Starting a career in animation

Brunner recalls the beginning of his career in animation as “an accident of life”. He says, “Before I came to the animation world, I was an Assistant Director and Director of commentaries and live-action educational films.” His first animation project starts from his adoration of the sketchbook on cats from Théophile Steinlen, the famous French artist. It was two-minutes x 26 episodes for La Sept, which became a TV network, ARTE, later.

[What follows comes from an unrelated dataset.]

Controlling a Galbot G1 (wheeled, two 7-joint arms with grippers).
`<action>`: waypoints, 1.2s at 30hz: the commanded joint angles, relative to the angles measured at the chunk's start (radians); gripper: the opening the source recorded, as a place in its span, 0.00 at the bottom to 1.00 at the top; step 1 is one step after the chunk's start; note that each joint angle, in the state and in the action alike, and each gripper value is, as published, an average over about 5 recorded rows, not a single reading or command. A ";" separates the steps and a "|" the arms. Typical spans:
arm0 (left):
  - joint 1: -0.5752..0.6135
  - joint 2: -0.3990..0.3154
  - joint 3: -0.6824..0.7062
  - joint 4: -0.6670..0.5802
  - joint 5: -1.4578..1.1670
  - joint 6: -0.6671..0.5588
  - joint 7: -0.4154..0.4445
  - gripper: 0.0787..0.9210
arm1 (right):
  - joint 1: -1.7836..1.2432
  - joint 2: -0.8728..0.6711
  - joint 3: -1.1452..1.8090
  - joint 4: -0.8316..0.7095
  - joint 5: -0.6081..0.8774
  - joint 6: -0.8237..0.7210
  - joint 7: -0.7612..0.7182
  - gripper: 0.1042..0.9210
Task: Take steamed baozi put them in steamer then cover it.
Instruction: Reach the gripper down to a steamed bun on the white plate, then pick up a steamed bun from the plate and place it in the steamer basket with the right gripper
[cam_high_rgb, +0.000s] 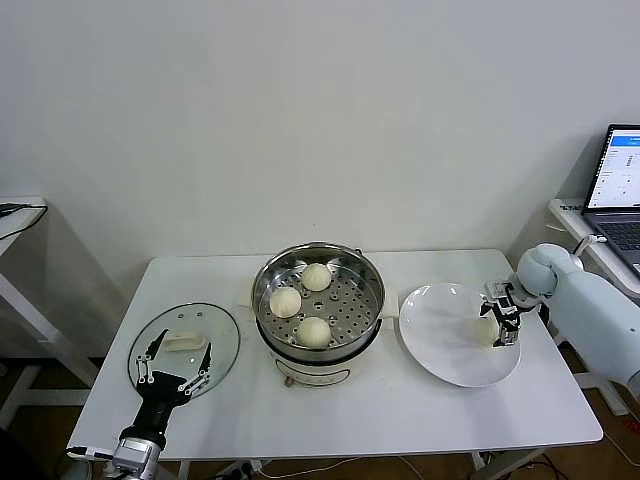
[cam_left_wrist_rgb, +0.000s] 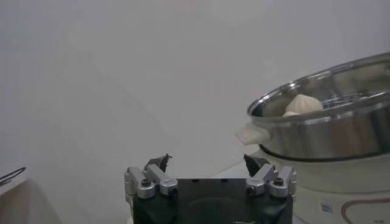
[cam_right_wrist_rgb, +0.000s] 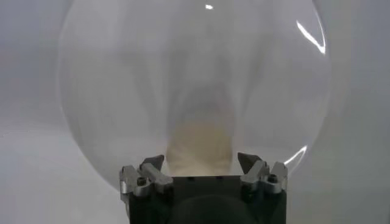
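Steel steamer (cam_high_rgb: 318, 305) stands mid-table (cam_high_rgb: 400, 420) with three baozi (cam_high_rgb: 314, 331) on its perforated tray. Right of the steamer lies a white plate (cam_high_rgb: 440, 340), and the fourth baozi (cam_high_rgb: 487, 329) sits at the plate's far right edge. The right gripper (cam_high_rgb: 502, 318) is down over that bun, fingers spread either side of it; the right wrist view shows a blurred bun between wide fingers. Left of the steamer the glass cover (cam_high_rgb: 184, 347) lies flat, and the left gripper (cam_high_rgb: 176, 376) hangs over its near edge, jaws wide, holding nothing.
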 joint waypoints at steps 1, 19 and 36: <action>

Brunner says, “I asked talented animators and an animation director to make their interpretation of each sketch.”

Encounters with Michel Ocelot and Sylvain Chomet

Brunner got an opportunity to attend the Annecy International Animated Film Festival with his first animation project, where he meets Michel Ocelot and Sylvain Chomet. “I discovered the Ciné si short silhouette animations show, including Le Manteau de la Vieille Dame and Princes et Princesses.

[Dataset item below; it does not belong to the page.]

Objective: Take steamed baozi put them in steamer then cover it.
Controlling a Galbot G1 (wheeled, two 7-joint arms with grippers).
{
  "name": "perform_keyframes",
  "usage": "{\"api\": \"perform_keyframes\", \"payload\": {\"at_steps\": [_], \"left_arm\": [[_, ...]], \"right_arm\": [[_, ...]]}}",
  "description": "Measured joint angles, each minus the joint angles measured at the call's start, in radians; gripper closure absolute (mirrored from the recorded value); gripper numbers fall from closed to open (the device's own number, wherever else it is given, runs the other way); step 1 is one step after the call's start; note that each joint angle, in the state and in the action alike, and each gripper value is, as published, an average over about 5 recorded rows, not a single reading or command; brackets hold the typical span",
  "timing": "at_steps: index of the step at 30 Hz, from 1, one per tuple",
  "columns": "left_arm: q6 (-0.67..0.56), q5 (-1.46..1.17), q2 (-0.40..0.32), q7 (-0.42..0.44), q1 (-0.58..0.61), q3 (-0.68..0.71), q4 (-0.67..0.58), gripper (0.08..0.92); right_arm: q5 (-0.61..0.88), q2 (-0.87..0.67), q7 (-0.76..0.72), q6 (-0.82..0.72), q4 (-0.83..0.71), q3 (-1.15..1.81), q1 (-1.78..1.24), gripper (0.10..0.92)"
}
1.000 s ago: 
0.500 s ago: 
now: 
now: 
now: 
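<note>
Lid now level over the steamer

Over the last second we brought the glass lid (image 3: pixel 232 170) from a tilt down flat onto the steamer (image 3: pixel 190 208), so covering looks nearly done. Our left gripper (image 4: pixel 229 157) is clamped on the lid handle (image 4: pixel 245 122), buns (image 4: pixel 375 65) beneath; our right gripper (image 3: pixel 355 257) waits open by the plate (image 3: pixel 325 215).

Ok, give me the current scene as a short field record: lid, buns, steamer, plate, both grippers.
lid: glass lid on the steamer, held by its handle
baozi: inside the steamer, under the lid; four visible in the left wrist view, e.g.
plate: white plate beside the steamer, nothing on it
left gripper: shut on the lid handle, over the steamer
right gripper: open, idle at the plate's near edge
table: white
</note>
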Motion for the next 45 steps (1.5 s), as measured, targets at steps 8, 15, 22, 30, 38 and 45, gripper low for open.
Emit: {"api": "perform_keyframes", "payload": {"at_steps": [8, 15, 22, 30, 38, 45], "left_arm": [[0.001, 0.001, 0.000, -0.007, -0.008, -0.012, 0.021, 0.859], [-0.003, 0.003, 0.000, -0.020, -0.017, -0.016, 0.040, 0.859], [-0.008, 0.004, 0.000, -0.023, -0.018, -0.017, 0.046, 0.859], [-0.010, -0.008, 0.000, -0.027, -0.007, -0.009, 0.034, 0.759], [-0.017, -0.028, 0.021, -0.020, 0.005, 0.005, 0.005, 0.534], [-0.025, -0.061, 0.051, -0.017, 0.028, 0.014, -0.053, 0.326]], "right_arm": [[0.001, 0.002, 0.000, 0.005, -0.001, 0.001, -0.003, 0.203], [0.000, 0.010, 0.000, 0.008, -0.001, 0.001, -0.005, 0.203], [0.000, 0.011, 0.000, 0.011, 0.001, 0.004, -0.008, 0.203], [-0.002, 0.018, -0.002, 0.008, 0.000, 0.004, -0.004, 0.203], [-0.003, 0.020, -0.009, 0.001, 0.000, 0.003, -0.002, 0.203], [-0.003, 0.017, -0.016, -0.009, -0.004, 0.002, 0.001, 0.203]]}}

Brunner remarks, “All those old and very charming silhouette animation films from Michel suddenly gave me the crazy idea to propose to Michel in producing a new silhouette animation project, which has three tales in the TV special format of 26 minutes. We could finance it with Canal+ and Channel 4 with a great British producer, Clare Kitson. We made a beautiful TV special named Les Contes de la Nuit (English title: Tales of the Night).”

Soon after, Brunner discovered that Michel Ocelot’s approach is too artistic for a TV series. At that time, the kind of animation French TV channels want are series of action and adventure, inspired by Japanese Manga. So, Brunner decided to change his path and told Michel Ocelot, “I think for TV, it’s over. We would never succeed in financing your project with the funding from TV companies. Perhaps we could try to make a movie, for cinema.”

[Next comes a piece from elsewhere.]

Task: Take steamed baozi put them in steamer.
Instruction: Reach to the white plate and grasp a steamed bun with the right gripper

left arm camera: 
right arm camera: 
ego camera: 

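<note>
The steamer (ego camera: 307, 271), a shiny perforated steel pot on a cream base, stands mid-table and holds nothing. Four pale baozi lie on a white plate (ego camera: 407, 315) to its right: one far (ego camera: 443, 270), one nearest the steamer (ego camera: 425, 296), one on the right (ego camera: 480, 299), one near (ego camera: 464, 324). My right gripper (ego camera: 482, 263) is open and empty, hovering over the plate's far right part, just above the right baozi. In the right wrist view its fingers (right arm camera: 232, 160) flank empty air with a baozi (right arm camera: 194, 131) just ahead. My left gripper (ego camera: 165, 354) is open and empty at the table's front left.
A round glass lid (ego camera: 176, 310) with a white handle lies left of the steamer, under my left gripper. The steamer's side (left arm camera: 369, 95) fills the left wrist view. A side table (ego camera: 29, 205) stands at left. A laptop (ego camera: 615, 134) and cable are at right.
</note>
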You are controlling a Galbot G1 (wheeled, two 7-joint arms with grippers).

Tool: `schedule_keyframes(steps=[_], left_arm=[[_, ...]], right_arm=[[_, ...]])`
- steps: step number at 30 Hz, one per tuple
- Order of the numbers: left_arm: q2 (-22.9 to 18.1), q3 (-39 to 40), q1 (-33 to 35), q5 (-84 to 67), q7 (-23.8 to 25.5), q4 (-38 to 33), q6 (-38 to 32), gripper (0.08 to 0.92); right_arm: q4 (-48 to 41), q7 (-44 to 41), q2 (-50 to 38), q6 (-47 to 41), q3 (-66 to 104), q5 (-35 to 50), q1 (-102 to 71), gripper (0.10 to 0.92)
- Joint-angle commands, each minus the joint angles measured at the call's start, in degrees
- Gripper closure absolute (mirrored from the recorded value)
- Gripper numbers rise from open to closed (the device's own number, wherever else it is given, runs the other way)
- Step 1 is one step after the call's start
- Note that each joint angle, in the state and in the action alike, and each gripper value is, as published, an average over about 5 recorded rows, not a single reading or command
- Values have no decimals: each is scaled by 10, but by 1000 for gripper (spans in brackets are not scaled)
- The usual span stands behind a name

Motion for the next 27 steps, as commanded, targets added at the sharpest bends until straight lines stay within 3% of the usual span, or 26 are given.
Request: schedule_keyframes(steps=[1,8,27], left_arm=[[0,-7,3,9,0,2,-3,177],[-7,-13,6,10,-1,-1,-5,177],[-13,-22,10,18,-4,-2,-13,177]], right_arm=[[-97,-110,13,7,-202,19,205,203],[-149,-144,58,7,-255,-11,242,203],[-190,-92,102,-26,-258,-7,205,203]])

The birth of Kirikou et la Sorcière

This became a turning point for Brunner. After suggesting the idea to Ocelot of changing the format to films, Brunner received a script from him, which becomes Kirikou et la Sorcière (English title: Kirikou and the Sorceress), one of the historical masterpieces of French animation.

Brunner still remembers the feeling that he had after receiving the script and illustrations: “It was amazing, incredible, beautiful, and with very expressive design. I immediately felt that I had in hand a great film project. Michel and I decided to try to find the funding to make this film. At that time, animation for cinema in France was complex and non-existing.”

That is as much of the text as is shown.